Task requirements:
Copy, from the data below, each line that has the word "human".

Exercise data:

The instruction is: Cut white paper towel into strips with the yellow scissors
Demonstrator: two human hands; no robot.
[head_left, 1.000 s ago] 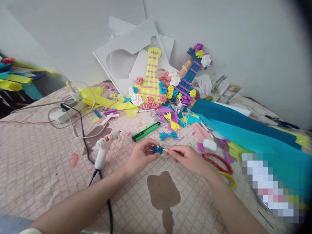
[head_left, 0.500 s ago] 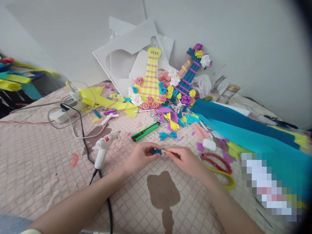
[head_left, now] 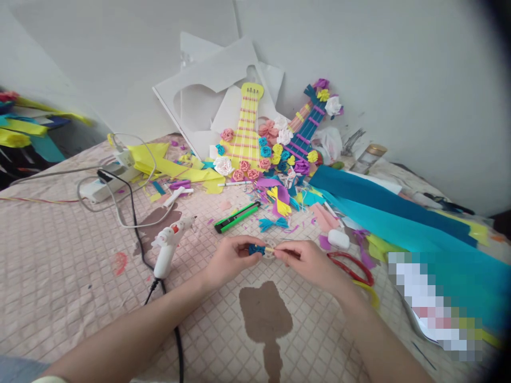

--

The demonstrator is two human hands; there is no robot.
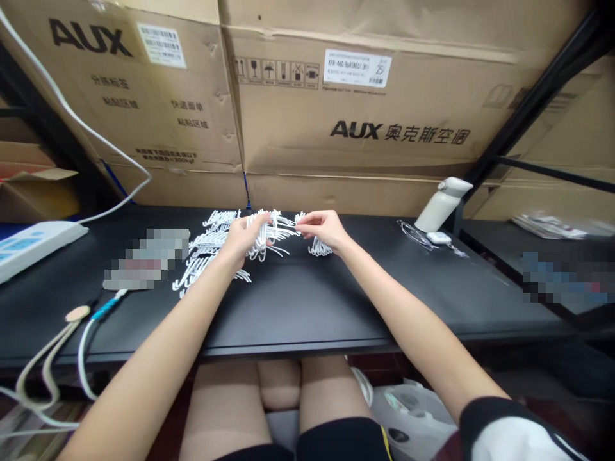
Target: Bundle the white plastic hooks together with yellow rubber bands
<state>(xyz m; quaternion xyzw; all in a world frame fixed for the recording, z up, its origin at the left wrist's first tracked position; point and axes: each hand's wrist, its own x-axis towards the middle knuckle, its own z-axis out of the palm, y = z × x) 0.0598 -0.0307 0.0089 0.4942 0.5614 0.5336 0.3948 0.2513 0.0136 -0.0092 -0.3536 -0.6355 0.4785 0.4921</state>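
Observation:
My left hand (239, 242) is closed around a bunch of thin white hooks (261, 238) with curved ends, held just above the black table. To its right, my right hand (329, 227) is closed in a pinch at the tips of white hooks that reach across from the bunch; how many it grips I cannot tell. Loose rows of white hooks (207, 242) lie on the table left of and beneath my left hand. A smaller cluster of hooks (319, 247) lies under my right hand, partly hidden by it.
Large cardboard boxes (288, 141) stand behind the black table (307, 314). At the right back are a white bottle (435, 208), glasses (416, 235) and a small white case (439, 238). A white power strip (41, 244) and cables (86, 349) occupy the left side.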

Solution to the exercise:
Demonstrator: two human hands; no robot.
The demonstrator is two human hands; there is no robot.

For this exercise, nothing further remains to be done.